Problem statement:
Write out all the data below exactly.

[Extracted records]
>>>>

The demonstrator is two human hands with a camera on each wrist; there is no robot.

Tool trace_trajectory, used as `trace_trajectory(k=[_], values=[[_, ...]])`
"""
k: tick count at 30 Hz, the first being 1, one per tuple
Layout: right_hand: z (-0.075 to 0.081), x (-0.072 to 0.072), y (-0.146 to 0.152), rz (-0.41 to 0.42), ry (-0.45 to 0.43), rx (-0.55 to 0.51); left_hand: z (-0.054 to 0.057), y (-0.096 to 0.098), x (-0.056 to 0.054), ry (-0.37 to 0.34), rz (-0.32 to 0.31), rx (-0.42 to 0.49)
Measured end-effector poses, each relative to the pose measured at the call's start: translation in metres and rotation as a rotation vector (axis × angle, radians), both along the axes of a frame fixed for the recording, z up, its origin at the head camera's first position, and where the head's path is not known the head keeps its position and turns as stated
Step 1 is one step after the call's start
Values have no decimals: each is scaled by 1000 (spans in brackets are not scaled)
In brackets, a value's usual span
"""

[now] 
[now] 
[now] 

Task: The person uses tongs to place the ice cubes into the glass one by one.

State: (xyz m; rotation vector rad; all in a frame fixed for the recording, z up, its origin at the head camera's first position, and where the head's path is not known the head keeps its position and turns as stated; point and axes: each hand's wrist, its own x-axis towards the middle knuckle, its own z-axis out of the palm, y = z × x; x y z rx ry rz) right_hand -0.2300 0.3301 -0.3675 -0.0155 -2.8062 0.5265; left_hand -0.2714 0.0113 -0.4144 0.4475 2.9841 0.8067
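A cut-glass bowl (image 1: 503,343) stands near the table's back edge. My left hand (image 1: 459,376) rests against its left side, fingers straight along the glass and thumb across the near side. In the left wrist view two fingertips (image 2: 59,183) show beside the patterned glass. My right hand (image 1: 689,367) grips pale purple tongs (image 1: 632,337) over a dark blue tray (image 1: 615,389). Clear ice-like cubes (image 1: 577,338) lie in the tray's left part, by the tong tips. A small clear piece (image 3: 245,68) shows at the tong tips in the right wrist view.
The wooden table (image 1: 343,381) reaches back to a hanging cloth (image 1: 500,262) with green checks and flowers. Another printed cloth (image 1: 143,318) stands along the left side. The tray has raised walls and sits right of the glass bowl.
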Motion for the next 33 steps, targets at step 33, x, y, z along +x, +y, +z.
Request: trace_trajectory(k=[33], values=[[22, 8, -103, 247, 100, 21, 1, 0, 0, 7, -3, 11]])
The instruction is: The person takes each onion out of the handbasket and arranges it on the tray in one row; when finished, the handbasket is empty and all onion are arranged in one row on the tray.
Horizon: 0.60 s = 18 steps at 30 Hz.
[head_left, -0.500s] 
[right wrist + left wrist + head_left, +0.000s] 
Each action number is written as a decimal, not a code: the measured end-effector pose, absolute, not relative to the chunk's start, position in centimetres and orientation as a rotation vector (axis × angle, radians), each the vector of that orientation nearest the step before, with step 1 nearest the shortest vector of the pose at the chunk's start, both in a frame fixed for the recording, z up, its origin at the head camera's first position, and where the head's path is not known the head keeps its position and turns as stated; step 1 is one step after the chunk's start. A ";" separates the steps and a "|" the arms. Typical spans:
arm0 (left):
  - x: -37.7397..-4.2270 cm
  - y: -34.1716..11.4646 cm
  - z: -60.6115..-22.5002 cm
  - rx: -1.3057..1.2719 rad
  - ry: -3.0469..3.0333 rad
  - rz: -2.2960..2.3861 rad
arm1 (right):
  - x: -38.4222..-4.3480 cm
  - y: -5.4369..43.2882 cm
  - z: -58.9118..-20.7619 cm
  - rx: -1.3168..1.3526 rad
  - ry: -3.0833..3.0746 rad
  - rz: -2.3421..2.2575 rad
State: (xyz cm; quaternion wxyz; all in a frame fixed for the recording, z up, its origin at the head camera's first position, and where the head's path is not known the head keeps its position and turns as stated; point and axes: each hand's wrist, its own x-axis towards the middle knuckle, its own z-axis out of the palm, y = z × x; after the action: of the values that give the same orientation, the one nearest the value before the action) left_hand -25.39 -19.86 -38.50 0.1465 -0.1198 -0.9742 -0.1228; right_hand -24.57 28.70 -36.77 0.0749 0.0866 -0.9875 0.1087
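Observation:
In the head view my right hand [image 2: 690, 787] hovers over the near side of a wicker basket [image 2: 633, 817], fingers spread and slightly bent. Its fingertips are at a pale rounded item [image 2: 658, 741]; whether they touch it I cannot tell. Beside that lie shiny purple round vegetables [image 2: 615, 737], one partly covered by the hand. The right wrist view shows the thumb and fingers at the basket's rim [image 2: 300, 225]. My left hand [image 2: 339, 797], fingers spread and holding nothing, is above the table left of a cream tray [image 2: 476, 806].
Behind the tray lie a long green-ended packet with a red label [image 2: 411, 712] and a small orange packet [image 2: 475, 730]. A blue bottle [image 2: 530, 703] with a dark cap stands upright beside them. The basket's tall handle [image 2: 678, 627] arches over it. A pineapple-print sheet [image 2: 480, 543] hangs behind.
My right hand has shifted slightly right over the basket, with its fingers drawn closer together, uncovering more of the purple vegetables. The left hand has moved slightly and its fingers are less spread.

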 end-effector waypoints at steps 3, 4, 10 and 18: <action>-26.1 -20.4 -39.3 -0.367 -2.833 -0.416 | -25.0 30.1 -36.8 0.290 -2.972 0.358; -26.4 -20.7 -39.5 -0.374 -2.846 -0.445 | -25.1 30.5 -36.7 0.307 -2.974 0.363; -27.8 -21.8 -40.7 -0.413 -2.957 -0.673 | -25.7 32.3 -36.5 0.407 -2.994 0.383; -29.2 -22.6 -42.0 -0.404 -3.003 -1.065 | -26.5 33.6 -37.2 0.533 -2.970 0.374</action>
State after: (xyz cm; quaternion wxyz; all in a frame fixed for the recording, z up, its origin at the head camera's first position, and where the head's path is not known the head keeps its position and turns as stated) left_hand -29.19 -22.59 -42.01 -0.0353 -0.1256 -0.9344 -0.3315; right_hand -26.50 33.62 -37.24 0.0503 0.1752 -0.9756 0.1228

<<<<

Response to the exercise:
The demonstrator is two human hands with a camera on each wrist; there is no robot.

Tool trace_trajectory, used as `trace_trajectory(k=[_], values=[[_, ...]])`
"""
k: tick count at 30 Hz, the first being 1, one per tuple
Layout: right_hand: z (-0.075 to 0.081), x (-0.072 to 0.072), y (-0.146 to 0.152), rz (-0.41 to 0.42), ry (-0.45 to 0.43), rx (-0.55 to 0.51); left_hand: z (-0.054 to 0.057), y (-0.096 to 0.098), x (-0.056 to 0.054), ry (-0.37 to 0.34), rz (-0.32 to 0.31), rx (-0.42 to 0.49)
Measured end-effector poses, each relative to the pose measured at the call's start: translation in metres and rotation as a rotation vector (axis × angle, radians), both along the axes of a frame fixed for the recording, z up, its origin at the head camera's first position, and where the head's path is not known the head keeps its position and turns as stated
Step 1 is one step after the call's start
Values have no decimals: each is scaled by 1000 (spans in brackets are not scaled)
In brackets, a value's usual span
"""

[now] 
[now] 
[now] 

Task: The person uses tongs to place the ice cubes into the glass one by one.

State: (xyz m; rotation vector rad; all in a frame fixed for the recording, z up, its origin at the head camera's first position, and where the head's path is not known the head keeps its position and turns as stated; point and axes: each hand's wrist, its own x-axis towards the middle knuckle, its own z-axis out of the palm, y = z × x; x y z rx ry rz) right_hand -0.2300 0.3301 -0.3675 -0.0155 -2.8062 0.5265; left_hand -0.2714 0.0113 -0.4144 0.4475 2.9841 0.8067
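A cut-glass bowl (image 1: 503,343) stands near the table's back edge. My left hand (image 1: 459,376) rests against its left side, fingers straight along the glass and thumb across the near side. In the left wrist view two fingertips (image 2: 59,183) show beside the patterned glass. My right hand (image 1: 689,367) grips pale purple tongs (image 1: 632,337) over a dark blue tray (image 1: 615,389). Clear ice-like cubes (image 1: 577,338) lie in the tray's left part, by the tong tips. A small clear piece (image 3: 245,68) shows at the tong tips in the right wrist view.
The wooden table (image 1: 343,381) reaches back to a hanging cloth (image 1: 500,262) with green checks and flowers. Another printed cloth (image 1: 143,318) stands along the left side. The tray has raised walls and sits right of the glass bowl.
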Motion for the next 33 steps, targets at step 33, x, y, z along +x, +y, +z.
Request: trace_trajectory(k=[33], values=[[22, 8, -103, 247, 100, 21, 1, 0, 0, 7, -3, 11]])
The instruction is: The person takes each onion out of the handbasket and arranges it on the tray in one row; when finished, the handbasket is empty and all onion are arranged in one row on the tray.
Horizon: 0.60 s = 18 steps at 30 Hz.
[head_left, -0.500s] 
[right wrist + left wrist + head_left, +0.000s] 
Each action number is written as a decimal, not a code: the measured end-effector pose, absolute, not relative to the chunk's start, position in centimetres and orientation as a rotation vector (axis × angle, radians), each the vector of that orientation nearest the step before, with step 1 nearest the shortest vector of the pose at the chunk's start, both in a frame fixed for the recording, z up, its origin at the head camera's first position, and where the head's path is not known the head keeps its position and turns as stated; step 1 is one step after the chunk's start. A ";" separates the steps and a "|" the arms. Typical spans:
arm0 (left):
  - x: -37.7397..-4.2270 cm
  - y: -34.1716..11.4646 cm
  - z: -60.6115..-22.5002 cm
  - rx: -1.3057..1.2719 rad
  - ry: -3.0469..3.0333 rad
  - rz: -2.2960..2.3861 rad
arm1 (right):
  - x: -38.4222..-4.3480 cm
  - y: -5.4369..43.2882 cm
  - z: -58.9118..-20.7619 cm
  - rx: -1.3168..1.3526 rad
  - ry: -3.0833..3.0746 rad
  - rz: -2.3421..2.2575 rad
State: (xyz cm; quaternion wxyz; all in a frame fixed for the recording, z up, its origin at the head camera's first position, and where the head's path is not known the head keeps its position and turns as stated; point and axes: each hand's wrist, its own x-axis towards the middle knuckle, its own z-axis out of the palm, y = z × x; after the action: of the values that give the same orientation, the one nearest the value before the action) left_hand -25.39 -19.86 -38.50 0.1465 -0.1198 -0.9742 -0.1228; right_hand -24.57 28.70 -36.77 0.0749 0.0866 -0.9875 0.1087
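Observation:
In the head view my right hand [image 2: 690, 787] hovers over the near side of a wicker basket [image 2: 633, 817], fingers spread and slightly bent. Its fingertips are at a pale rounded item [image 2: 658, 741]; whether they touch it I cannot tell. Beside that lie shiny purple round vegetables [image 2: 615, 737], one partly covered by the hand. The right wrist view shows the thumb and fingers at the basket's rim [image 2: 300, 225]. My left hand [image 2: 339, 797], fingers spread and holding nothing, is above the table left of a cream tray [image 2: 476, 806].
Behind the tray lie a long green-ended packet with a red label [image 2: 411, 712] and a small orange packet [image 2: 475, 730]. A blue bottle [image 2: 530, 703] with a dark cap stands upright beside them. The basket's tall handle [image 2: 678, 627] arches over it. A pineapple-print sheet [image 2: 480, 543] hangs behind.
My right hand has shifted slightly right over the basket, with its fingers drawn closer together, uncovering more of the purple vegetables. The left hand has moved slightly and its fingers are less spread.
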
 end-effector waypoints at steps 3, 4, 10 and 18: <action>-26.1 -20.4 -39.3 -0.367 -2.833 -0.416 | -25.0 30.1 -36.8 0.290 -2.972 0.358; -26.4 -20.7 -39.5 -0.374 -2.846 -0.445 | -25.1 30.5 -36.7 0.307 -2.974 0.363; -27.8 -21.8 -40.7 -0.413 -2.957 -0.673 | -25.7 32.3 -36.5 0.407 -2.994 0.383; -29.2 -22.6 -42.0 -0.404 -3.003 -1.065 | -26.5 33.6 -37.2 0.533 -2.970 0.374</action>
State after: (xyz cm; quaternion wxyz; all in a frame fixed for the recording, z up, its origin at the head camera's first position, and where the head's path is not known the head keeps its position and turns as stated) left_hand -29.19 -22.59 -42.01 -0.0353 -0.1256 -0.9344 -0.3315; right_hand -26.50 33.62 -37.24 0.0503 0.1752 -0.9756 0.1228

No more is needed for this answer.